Show each line from the listing that includes the word "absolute".
——————————
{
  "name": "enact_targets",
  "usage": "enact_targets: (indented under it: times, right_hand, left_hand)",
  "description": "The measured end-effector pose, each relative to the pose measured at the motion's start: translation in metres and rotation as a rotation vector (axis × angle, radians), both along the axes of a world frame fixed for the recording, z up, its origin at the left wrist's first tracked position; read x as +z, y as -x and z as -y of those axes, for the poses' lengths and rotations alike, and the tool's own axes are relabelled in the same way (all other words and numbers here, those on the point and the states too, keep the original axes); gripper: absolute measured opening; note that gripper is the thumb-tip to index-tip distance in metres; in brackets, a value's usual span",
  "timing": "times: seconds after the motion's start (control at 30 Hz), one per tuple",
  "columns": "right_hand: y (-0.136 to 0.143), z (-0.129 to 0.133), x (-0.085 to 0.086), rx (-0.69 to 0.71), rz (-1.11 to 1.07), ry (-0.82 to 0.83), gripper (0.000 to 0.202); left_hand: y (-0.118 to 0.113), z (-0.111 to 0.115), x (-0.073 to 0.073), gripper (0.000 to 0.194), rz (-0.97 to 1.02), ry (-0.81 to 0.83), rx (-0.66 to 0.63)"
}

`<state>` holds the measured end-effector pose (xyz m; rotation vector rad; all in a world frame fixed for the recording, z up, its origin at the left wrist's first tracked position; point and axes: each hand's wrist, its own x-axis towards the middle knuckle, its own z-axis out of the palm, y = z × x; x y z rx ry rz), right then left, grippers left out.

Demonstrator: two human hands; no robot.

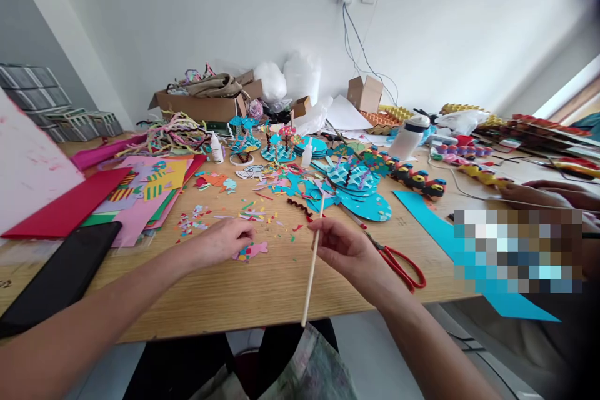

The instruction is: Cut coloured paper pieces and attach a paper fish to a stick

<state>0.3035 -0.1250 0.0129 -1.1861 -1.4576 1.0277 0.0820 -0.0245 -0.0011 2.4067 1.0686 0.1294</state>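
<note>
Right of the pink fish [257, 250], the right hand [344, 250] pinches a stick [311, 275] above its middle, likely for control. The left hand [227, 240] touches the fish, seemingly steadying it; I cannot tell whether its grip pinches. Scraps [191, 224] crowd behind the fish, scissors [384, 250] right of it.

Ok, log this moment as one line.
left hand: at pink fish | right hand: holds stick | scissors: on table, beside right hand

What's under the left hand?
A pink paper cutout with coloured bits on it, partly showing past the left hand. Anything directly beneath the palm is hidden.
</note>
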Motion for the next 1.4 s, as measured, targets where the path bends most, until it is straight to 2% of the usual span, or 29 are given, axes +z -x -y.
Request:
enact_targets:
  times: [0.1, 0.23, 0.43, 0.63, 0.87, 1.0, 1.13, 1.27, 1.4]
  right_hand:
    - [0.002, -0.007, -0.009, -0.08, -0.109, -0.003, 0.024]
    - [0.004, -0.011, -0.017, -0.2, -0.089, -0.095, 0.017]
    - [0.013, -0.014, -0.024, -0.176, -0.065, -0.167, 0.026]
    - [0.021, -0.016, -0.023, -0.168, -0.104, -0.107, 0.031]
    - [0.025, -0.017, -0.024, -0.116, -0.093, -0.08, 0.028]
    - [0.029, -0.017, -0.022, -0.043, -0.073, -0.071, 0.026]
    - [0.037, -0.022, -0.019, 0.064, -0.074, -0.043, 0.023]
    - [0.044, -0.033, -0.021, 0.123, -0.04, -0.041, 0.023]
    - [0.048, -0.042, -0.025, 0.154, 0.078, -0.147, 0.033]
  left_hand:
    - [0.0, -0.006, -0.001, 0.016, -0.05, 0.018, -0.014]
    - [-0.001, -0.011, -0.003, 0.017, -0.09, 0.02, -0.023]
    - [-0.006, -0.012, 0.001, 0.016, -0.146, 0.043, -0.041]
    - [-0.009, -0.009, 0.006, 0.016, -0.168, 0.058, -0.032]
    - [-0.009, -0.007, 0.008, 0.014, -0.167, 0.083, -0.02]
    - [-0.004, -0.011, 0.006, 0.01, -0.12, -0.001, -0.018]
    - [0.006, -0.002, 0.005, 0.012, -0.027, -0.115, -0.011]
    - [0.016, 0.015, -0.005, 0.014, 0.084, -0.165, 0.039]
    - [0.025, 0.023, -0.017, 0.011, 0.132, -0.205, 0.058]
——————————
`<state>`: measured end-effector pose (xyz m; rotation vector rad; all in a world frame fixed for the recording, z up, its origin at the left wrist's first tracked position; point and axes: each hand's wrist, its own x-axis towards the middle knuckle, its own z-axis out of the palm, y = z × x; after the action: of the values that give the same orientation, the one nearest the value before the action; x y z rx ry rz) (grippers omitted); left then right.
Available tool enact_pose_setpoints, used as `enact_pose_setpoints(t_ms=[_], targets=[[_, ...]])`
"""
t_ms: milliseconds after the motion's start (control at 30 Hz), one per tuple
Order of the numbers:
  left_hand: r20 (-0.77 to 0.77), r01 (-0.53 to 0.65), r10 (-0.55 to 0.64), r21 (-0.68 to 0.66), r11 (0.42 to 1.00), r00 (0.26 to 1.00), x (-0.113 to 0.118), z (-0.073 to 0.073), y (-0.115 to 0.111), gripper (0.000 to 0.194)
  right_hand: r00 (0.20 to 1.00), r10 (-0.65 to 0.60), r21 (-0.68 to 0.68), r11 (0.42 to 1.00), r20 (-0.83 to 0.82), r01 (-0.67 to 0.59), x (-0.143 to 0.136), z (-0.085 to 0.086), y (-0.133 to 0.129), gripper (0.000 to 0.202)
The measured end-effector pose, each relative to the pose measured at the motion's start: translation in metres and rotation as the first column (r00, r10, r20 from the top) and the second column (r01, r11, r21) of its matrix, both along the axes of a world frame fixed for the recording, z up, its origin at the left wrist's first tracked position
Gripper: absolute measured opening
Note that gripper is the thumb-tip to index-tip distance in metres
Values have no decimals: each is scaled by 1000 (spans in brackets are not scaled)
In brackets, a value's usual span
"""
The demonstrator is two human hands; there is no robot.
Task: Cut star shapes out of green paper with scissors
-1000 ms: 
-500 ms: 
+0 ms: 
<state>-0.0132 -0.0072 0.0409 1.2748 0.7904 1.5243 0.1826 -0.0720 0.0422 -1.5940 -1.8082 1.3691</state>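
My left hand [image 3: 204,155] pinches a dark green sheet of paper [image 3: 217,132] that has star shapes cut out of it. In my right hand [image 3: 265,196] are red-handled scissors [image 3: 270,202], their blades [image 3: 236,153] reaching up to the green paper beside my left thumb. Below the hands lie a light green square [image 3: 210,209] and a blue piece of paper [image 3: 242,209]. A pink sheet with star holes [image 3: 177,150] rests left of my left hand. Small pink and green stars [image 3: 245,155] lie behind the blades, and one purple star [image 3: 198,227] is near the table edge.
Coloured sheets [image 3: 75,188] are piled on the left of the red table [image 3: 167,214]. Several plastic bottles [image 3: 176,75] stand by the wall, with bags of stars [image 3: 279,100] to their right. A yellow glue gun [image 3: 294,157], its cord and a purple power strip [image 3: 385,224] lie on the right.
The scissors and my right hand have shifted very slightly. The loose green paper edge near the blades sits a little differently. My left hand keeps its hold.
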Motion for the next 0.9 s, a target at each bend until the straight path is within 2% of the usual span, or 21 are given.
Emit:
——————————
● Reply
  "description": "The measured end-effector pose, each relative to the pose measured at the motion's start: translation in metres and rotation as a rotation vector (axis × angle, radians), both along the axes of a world frame fixed for the recording, z up, its origin at the left wrist's first tracked position; read x as +z, y as -x and z as -y of those axes, for the poses' lengths and rotations alike, and the tool's own axes are relabelled in the same way (all other words and numbers here, those on the point and the states too, keep the original axes); gripper: absolute measured opening; note that gripper is the thumb-tip to index-tip distance in metres; in brackets, a value's usual span",
Gripper: absolute measured opening

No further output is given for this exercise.